Lifting the Lid(66)
‘Cops were all over ‘em the minute they stepped through the fucking door,’ said Harry and sat back in his seat with a look of smug self-satisfaction.
‘Ye shopped him?’ MacFarland couldn’t believe what he was hearing.
Harry seemed to have little difficulty in reading the expression on his face. ‘And don’t give me that honour amongst thieves bollocks. That bastard ‘ad been crossin’ me for years. A bullet through the brain would’ve been far too quick.’
‘But wasnae that what happened?’
Before Harry could reply, a steward rattled her trolley to a halt in the aisle next to them and offered a choice of “complimentary hot and cold drinks”. Each of them ordered a coffee and then watched in silence as she poured the steaming black liquid into three cardboard beakers. She deposited half a dozen plastic pots of cream and milk on the table with a handful of sugar sachets and set off with her trolley to the next set of occupied seats.
‘I dunno ‘ow he managed it, but he got bail,’ said Harry as soon as she was out of earshot, ‘and while he was out, he topped ‘imself. Blew his own ‘ead off with a sawnoff apparently. Word was, not even his own mum could’ve identified ‘im. Dental records weren’t much use either, so they say. Daft prat didn’t open his gob properly and blasted the crap out of most of his teeth as well as his brains.’
‘Jeez,’ said MacFarland and produced a low soft whistle through his own relatively sound teeth. ‘Ye reckon he did the same as ye then?
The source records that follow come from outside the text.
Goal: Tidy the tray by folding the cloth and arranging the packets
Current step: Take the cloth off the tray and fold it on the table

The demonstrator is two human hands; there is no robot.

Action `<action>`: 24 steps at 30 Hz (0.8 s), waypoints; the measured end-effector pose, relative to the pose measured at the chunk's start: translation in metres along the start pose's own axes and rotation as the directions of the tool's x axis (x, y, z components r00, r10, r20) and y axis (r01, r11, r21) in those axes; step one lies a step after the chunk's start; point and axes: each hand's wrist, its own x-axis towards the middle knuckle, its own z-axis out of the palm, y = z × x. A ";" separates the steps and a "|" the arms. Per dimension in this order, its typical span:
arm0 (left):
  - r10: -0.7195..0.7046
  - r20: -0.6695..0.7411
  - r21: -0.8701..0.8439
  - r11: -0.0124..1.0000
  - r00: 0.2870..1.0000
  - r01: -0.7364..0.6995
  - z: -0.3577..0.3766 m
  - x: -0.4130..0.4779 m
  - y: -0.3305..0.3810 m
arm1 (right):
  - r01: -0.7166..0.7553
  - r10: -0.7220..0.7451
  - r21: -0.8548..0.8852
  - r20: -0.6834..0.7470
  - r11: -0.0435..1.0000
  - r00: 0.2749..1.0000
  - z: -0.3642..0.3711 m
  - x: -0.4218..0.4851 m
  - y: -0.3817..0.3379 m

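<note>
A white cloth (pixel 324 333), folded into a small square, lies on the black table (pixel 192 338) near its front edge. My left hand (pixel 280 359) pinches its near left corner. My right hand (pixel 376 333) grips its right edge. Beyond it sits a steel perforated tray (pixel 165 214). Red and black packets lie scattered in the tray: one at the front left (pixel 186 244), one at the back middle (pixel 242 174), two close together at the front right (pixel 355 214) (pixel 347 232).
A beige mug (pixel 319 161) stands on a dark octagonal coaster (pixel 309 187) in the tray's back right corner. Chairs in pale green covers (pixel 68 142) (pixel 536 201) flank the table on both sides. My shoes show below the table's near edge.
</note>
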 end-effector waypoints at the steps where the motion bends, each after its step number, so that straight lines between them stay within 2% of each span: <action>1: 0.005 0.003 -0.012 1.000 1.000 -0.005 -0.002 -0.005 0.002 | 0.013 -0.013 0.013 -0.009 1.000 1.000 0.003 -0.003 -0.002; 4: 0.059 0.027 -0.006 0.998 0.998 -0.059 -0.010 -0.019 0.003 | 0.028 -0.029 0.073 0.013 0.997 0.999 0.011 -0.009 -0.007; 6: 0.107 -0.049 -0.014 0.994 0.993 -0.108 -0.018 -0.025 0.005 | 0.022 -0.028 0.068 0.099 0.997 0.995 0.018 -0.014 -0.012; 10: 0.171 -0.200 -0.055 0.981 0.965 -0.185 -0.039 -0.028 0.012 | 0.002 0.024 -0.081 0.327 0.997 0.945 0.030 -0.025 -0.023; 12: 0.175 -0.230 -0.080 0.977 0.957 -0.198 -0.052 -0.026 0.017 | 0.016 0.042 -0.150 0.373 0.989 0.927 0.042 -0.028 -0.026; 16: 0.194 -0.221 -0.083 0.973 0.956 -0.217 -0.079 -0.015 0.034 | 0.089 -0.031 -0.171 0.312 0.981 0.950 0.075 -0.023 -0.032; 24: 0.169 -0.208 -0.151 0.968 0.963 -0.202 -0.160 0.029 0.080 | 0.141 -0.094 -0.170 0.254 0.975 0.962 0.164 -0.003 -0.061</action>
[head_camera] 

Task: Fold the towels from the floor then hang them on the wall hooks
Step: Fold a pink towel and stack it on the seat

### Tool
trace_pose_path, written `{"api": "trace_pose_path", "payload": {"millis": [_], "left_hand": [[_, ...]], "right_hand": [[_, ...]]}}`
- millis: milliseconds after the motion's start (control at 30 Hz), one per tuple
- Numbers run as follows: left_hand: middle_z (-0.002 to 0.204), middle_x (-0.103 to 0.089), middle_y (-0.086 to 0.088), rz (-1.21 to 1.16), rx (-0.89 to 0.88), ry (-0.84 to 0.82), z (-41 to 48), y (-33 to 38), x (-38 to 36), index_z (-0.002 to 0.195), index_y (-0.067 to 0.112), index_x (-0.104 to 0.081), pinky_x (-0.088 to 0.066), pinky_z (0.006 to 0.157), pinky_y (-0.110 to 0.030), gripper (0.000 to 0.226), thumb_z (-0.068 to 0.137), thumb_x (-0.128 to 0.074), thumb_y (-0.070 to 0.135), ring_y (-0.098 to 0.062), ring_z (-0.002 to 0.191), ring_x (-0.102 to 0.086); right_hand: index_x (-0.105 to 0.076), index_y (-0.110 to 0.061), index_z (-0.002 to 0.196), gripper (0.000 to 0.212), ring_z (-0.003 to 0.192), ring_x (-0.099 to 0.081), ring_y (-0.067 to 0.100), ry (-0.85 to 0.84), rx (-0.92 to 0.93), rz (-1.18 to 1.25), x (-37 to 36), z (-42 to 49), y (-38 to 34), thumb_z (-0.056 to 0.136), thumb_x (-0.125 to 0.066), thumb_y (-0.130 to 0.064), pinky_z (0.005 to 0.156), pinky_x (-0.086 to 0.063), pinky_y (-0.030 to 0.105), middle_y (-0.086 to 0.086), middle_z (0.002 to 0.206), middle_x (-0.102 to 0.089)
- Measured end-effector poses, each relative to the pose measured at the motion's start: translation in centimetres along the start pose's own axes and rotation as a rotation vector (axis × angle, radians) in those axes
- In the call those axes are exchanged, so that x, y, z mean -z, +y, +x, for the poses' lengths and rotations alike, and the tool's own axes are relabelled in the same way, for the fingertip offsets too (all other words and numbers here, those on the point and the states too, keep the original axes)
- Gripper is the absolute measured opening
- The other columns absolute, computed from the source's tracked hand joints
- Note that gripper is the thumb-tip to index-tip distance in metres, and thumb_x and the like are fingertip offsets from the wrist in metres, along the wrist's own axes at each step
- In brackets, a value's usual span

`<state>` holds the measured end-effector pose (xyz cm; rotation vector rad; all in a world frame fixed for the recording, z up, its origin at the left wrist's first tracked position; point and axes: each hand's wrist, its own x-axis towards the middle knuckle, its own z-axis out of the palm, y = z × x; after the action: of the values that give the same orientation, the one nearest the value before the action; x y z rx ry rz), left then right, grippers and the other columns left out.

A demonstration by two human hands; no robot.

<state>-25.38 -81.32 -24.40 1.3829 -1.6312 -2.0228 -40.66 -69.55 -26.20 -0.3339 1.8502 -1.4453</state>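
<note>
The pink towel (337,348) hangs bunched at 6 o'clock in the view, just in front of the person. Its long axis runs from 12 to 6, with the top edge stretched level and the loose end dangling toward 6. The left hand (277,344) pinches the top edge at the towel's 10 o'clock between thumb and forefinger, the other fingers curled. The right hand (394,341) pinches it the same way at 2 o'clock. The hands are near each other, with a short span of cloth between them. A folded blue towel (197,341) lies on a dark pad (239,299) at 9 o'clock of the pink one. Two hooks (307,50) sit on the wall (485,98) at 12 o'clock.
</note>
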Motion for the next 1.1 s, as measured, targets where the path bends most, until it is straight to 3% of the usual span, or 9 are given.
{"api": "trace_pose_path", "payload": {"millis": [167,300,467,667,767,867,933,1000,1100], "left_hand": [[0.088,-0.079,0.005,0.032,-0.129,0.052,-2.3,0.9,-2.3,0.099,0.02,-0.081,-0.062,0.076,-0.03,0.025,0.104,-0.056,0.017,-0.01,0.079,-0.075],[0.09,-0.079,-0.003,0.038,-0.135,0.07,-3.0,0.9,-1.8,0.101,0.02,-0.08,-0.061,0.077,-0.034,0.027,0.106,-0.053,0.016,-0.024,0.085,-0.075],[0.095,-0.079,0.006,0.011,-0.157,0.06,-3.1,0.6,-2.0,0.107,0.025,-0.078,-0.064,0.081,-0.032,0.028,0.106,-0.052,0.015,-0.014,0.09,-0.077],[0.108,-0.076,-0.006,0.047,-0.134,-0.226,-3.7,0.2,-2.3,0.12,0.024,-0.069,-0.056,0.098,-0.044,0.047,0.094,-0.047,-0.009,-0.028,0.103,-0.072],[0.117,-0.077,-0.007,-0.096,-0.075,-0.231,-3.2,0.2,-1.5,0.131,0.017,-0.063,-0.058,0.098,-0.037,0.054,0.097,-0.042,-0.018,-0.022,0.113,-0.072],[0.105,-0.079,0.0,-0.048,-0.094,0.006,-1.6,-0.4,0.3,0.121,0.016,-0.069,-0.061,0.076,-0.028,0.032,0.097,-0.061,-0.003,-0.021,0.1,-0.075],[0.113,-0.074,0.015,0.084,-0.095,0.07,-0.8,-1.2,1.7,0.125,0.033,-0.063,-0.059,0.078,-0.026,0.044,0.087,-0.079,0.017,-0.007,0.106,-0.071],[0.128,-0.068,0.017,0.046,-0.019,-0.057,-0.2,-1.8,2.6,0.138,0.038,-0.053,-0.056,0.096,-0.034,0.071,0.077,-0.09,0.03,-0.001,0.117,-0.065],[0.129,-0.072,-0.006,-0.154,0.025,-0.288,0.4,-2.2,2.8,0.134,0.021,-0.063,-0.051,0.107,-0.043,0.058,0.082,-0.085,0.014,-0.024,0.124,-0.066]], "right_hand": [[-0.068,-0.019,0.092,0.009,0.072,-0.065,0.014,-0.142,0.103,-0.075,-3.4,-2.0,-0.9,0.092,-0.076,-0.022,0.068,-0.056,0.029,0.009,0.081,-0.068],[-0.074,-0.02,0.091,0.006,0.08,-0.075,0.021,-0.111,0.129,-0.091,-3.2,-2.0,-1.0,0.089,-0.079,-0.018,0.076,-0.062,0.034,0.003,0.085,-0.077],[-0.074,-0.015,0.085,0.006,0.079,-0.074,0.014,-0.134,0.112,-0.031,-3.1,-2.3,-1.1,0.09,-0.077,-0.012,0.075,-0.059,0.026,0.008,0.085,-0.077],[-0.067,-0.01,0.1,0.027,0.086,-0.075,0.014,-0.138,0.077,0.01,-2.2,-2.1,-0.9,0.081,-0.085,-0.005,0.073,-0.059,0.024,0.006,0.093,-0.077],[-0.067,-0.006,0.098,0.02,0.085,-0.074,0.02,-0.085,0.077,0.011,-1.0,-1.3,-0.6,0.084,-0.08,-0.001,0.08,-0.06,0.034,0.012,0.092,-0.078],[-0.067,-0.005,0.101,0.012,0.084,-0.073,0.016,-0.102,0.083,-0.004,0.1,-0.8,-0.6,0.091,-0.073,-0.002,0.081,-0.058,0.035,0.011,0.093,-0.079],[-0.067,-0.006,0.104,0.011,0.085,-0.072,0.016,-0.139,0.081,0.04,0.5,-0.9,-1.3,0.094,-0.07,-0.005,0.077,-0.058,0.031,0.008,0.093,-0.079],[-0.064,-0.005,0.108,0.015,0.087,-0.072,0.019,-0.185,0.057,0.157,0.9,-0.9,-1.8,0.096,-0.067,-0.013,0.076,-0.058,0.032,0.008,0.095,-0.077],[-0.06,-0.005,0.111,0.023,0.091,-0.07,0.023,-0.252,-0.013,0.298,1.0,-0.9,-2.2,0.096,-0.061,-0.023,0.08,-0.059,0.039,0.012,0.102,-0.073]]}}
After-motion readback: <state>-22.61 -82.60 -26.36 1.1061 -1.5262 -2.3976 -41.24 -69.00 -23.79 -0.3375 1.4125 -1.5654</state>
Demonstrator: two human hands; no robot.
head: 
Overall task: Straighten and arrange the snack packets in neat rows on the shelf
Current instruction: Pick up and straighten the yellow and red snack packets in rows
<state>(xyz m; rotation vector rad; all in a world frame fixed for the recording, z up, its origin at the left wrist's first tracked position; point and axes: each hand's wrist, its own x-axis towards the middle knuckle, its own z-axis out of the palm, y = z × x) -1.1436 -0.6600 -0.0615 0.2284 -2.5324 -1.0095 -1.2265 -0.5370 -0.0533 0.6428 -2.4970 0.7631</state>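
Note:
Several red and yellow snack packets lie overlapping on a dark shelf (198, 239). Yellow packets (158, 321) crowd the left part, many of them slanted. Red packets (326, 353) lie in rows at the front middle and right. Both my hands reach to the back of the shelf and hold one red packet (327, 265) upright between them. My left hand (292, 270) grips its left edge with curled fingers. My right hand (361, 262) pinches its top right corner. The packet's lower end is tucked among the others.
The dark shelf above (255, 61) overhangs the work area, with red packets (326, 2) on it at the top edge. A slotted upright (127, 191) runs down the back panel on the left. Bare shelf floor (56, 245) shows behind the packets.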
Faked his ain death, I mean.’
Harry slowly clapped his hands together in mock applause. ‘You ‘ear that, Delia? MacEinstein ‘ere thinks Bracewell might’ve faked it.’
Delia, who had continued to stare out of the carriage window throughout Harry’s story, now turned to him and gave him the grin of amusement he seemed to be expecting. ‘Could be,’ he said. ‘Could well be.’
‘Still, it seems like we’ve given him the slip for now,’ said MacFarland, ignoring Harry’s snide remark. ‘Anyways, him turning up like that might be just a… coincidence. Mebbe he’s nae after ye at all.’
The beaker of coffee was within a couple of inches of Harry’s mouth. He paused it and lowered it gradually back down onto the table, fixing MacFarland with an icy glare. ‘You know, ‘Aggis, if you ‘ad shit for brains, it’d be a major fuckin’ improvement.’
Perhaps he had been too busy laying into MacFarland to notice the steady increase in the volume of the train’s engines, but Harry chose exactly the wrong moment to raise the beaker to his mouth again. He was about to take a sip when the train suddenly lurched forward, jolting the carriage to one side and then the other.
‘Jesus Christ,’ he said as hot coffee spilt down his chin and over the back of his hand. He slammed the cup down on the table, spilling even more over his hand, and snatched a handkerchief from his trouser pocket.
MacFarland smiled to himself as he watched Harry start to clean himself up.
* * *
Julian Bracewell studied his face in the mirror for a few seconds before taking hold of one side of his beard where it began next to his right ear. Grasping it firmly between forefinger and thumb, his features contorted as he carefully peeled it from his skin, the glue setting up a stubborn and somewhat painful resistance.
Once he had completely removed the beard, he reached towards the moustache, but the movement was abruptly interrupted. He threw out his arm and slapped his palm against the wall of the toilet compartment to steady himself as the train lurched forward with a shuddering jolt to one side and then the other.
CHAPTER THIRTY-SIX
‘Bingo,’ said Maggie Swann as she breezed into the tiny office that had been allocated to them at the local police station.
DS Logan was half lying, half sitting on the thinnest of cord carpets, his shoulders against the peeling cream paint of the wall and his jacket rolled into a makeshift pillow behind his head. The servings of steak and kidney pie at the pub had been generous in the extreme, and he should probably have stuck to two pints of Pheasant Plucker, but they had slipped down so easily he hadn’t been able to resist a third. Besides, he’d only been halfway through the second pint when they’d heard that Hawkins had disappeared into the police surveillance equivalent of a black hole. Until they could pick up his trail again, there wasn’t much they could do except wait, so staying sober and alert had suddenly become less of a priority.
If the soporific effects of the food and the beer hadn’t been enough, the stuffy heat of their temporary office back at the station had made him even more desperate for sleep, although the hardness of the floor had rendered anything more than a fitful doze utterly out of the question. But he had no intention of letting Swann know that she hadn’t woken him from the deepest of slumbers.